## THE PROBLEM
Each line from the start of the listing below through the line containing "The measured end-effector" should be reproduced exactly, with no others.

DATASET RECORDS START

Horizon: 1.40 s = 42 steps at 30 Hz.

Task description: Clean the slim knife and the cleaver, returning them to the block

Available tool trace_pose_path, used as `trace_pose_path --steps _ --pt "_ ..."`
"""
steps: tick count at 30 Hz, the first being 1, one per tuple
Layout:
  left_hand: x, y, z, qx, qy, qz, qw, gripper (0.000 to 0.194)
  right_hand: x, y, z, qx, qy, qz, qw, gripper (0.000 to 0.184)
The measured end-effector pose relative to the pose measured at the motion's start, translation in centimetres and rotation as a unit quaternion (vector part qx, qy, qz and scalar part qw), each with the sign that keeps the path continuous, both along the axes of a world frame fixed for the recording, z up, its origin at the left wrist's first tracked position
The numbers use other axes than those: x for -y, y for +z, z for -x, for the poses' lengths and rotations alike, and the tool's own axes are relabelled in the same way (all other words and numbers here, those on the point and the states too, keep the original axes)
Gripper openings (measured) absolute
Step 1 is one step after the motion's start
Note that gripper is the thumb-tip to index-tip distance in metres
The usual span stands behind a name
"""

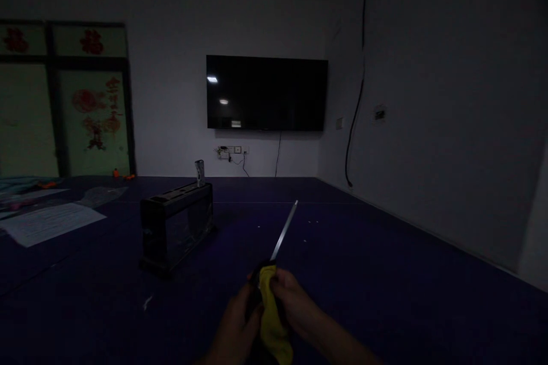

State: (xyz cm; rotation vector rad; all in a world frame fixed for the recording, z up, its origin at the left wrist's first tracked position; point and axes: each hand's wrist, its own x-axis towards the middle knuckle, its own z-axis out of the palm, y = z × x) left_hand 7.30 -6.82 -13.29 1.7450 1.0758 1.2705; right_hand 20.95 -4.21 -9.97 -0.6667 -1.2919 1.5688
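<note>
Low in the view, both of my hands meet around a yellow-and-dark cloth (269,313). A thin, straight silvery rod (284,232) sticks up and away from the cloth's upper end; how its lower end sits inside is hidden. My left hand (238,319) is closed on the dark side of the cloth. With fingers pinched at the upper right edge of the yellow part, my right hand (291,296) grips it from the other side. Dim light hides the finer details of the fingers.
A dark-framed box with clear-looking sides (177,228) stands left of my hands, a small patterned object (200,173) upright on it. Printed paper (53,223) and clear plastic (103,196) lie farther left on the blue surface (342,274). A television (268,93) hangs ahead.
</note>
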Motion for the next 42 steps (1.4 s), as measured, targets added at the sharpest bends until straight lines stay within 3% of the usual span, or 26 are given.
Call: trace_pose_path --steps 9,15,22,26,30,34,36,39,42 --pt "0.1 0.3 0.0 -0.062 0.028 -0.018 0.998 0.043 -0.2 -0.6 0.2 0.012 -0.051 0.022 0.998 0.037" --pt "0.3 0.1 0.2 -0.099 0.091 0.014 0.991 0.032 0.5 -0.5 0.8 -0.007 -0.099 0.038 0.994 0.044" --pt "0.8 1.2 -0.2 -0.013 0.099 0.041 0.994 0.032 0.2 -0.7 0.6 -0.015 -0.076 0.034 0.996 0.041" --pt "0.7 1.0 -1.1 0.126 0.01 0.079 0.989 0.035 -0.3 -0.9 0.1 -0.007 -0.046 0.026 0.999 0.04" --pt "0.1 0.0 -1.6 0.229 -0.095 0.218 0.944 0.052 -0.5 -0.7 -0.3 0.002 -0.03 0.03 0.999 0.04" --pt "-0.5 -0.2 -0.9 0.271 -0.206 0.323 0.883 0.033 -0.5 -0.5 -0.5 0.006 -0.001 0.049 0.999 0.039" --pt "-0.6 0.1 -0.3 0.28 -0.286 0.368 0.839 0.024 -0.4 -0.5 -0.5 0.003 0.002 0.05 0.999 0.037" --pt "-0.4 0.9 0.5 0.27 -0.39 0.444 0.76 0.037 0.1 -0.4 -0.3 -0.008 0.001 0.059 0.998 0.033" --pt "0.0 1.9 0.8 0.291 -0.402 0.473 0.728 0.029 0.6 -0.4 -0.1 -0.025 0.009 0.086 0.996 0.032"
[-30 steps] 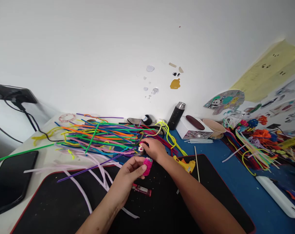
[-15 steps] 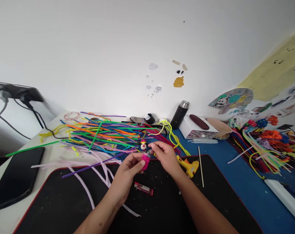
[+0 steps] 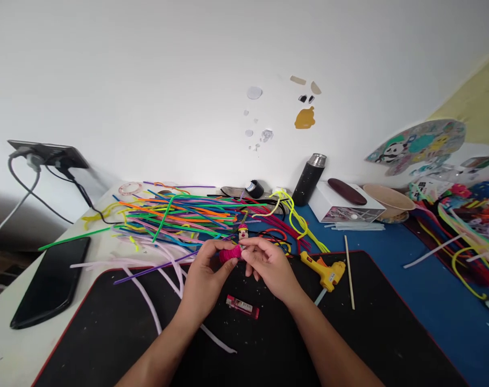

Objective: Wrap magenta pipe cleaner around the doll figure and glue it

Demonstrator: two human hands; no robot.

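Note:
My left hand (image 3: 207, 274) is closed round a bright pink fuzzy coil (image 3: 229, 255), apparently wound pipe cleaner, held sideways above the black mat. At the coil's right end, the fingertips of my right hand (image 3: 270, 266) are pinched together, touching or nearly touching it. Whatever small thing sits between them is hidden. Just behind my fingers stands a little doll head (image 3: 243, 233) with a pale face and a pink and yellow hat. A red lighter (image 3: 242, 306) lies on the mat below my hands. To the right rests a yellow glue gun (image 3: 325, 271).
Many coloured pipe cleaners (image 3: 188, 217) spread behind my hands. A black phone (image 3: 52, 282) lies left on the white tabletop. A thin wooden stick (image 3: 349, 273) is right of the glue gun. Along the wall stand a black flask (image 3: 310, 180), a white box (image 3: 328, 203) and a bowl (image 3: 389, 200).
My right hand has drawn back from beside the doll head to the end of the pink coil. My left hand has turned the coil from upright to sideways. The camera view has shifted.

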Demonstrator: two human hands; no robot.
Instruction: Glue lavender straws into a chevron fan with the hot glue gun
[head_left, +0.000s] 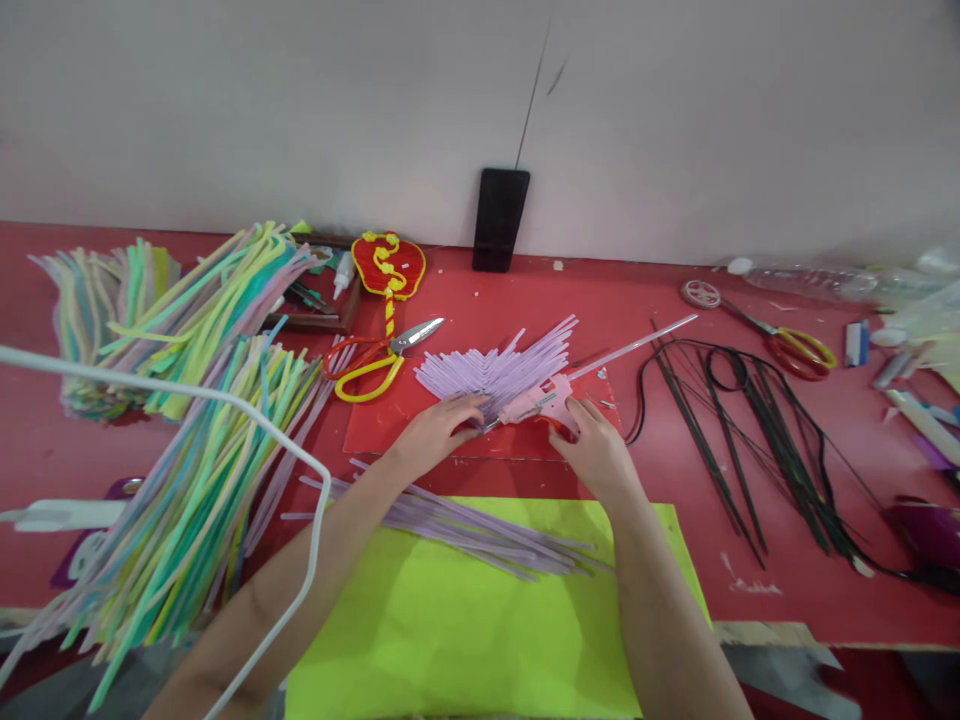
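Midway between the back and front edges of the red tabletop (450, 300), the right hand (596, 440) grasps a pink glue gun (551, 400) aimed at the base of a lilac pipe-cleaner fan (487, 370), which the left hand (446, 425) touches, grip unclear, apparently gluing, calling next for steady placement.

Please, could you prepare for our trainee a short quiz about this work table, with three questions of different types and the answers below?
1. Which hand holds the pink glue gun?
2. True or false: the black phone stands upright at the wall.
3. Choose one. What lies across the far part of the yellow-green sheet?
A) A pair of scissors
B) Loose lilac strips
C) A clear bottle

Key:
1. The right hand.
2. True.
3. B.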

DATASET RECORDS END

## RESULT
Horizon: 1.40 s = 42 steps at 30 Hz.

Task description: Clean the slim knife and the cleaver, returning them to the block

Available tool trace_pose_path, used as `trace_pose_path --steps _ --pt "_ ..."`
"""
steps: tick count at 30 Hz, the first being 1, one per tuple
Layout:
  left_hand: x, y, z, qx, qy, qz, qw, gripper (0.000 to 0.194)
  right_hand: x, y, z, qx, qy, qz, qw, gripper (0.000 to 0.184)
The measured end-effector pose relative to the pose measured at the motion's start, translation in centimetres and rotation as a unit quaternion (vector part qx, qy, qz and scalar part qw), each with the sign that keeps the path continuous, both along the axes of a world frame fixed for the recording, z up, its origin at the left wrist's first tracked position

The work on this exercise has been finished.